Pat Thomas - Piano,Keyboard, John Coxon - Guitars, Mark Sanders - Drums

 Define the sound you're still looking for

i’m not -sounds appear during exploratory playing- i don’t preconceive them and then work out how to make them.

How would you define order?

i dont know what you mean -music has been defined as ordered sound but aleatoric and chance elements are part of a lot of music that I'm interested in.

Photo Andy Newcombe

What are your motivations for playing music?

it’s partly habit -i’ve always done it, and i’m a person of habit. also it’s my job and i want to do my job as well as i can- i think i’m lucky to have been able to keep making music on my own terms for a long time and that i should make the most of it.

What's your best musical experience?

all of the time i have spent making music with Ashley Wales. playing with Mark Sanders. playing with Jason Pierce. playing with Evan Parker. playing with Han Bennink. playing with Ishmael Wadada Leo Smith. playing with The founder effect group……many others!

Ishmael Wadada Leo Smith, John Coxon, John Edwards, Mark Sanders @ Cafe Oto 24.7.10

Dream about your perfect instrument

i have a National Trojan guitar from the 1930s that i bought in a little shop in new orleans. i used this for the ‘acoustic trio’ recording with Ashley Wales and Eddie Prevost [amongst many other recordings]. i remember Eddie saying ‘the perfect instrument’ because it has both a membrane and strings. i always wanted to be a drummer really!

What is your relationship with other disciplines such as painting, literature, dance, theater ...?

i have collaborated with several artists.most recently with pedro reyes in his ‘disarm’ project [lisson gallery, london 2013] and with henrik hakansson in his The end project [the modern institute ,glasgow 2011,sydney biennale,2014] i’m very interested in this kind of cross disciplinary work.

Where are your roots? What are your secret influences? 

my roots are classical from my mother, punk from my peers at school, electronic dance music and the so called avant garde from Ashley Wales, rock’n’roll from Jason Pierce and free music from Evan Parker et al…..all over the place.

with Wadada Leo Smith and John Russell. Photo Andy Newcombe

What would you enjoy most in an music work?

it depends where i am and what i’m istening to.

Henrik Håkansson, THE END, 2011 and 2014, (film still), 35mm film, 12:40 mins.

Which living or dead artist would you like to collaborate with?

Roscoe Mitchell, Anthony Braxton, Peter Broetzman…..all saxophonists!
there are many more but those three come to mind
i never used to like the saxophone -i loved the sound of the trumpet when i was a kid.

Henrik Håkansson, THE END, 2011 and 2014, (film still), 35mm film, 12:40 mins. Courtesy the artist and The Modern Institute/Toby Webster Ltd, Glasgow.

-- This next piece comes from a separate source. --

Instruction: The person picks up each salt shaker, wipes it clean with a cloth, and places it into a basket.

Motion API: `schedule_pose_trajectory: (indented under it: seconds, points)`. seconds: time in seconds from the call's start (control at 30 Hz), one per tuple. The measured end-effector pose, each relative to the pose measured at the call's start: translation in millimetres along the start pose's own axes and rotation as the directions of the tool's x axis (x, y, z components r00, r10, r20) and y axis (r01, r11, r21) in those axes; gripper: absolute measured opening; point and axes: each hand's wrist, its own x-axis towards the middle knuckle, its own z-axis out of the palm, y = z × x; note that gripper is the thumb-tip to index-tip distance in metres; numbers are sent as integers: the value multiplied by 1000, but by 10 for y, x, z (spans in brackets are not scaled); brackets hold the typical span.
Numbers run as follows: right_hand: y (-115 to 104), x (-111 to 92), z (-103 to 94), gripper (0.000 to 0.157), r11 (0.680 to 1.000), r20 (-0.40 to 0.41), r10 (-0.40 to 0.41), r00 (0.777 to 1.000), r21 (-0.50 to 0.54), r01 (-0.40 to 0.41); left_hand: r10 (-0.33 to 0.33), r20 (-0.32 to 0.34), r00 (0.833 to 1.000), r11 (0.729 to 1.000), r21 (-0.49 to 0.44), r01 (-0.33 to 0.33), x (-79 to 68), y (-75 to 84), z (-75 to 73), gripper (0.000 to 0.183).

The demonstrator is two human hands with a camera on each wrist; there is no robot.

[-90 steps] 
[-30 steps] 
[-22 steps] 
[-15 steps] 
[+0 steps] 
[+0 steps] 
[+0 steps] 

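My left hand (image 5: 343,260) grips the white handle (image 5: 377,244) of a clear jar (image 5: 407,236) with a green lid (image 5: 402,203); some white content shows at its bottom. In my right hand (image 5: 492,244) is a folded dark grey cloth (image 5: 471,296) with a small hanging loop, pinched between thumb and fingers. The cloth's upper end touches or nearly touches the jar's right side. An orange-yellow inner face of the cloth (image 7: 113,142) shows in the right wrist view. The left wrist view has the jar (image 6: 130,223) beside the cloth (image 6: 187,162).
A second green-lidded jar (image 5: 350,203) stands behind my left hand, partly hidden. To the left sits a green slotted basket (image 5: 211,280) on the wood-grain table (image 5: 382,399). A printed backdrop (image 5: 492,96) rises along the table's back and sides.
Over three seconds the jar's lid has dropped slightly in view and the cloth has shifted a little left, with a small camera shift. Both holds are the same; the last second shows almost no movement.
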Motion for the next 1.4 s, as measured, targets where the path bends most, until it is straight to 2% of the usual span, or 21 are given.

This version was created for the 19th Biennale of Sydney - See more at:
Henrik Håkansson, THE END, 2011 and 2014, (film still), 35mm film, 12:40 mins. Courtesy the artist and The Modern Institute/Toby Webster Ltd, Glasgow. This version was created for the 19th Biennale of Sydney - See more at:

What instruments and tools do you use?

i have quite a lot of guitars that i have collected over the years but usually i play guild starfire 2 with either a 1972 fender pro reverb or 1966 fender princeton reverb.
i use a colour sound wah, a RAT distortion pedal, a boss tremolo.
for rocknroll gigs i usually play a 1966 gibson firebird with either the pro reverb or a 1964 AC30
the dates are important because most of the reissues are shit.

i also have an amazing amp made for me by my friend HS Levi.its a class A british type amp which i use with a 1x12” cab.its the best sounding amp i've ever had.
i also have a roland MKS 80 synth which i love -i dont often use it,but it can be heard on some treader recordings. i also use a novation synth and a CDJ-400 for sampling in some lineups.

Photo Andy Newcombe

What do you like the most about being a musician?

the mystery of music.

What projects are you working on now and what does the future hold?

working on the next 3 treader releases. perhaps i’ll do more acoustic playing and recording - my ears are getting tired of loud electric guitar.

Treader Label

Evan Parker with Birds: The celebrated saxophonist duets with Northern European birdsong. A tribute to the late Steve Lacy.

Energetic fussing from trio of Evan Parker [tenor saxophone] Mark Sanders [drums] and John Coxon [Roland MKS 80] interspersed with double grand piano and percussion interludes by John Coxon and Ashley Wales. Inspired by the Sun Ra album Nuits de la Fondation Maeght.


Mark Sanders, Swallow Chase: First solo recording by one of the world's great improvisors. Recorded from the drummer's perspective, a beautiful virtuoso performance in 9 parts.

Acoustic trio with john coxon [acoustic guitars] ashley wales[found percussion etc.] and AMMs eddie prevost.a slowly evolving and spacious piece originating from reading eddie's book 'minute particulars'

The great afro danish saxophonist who played with albert ayler, recorded with john coltrane, archie shepp and don cherry duets with orchestral strings and beautiful soundscapes. Recorded during a rare visit to london in 2005.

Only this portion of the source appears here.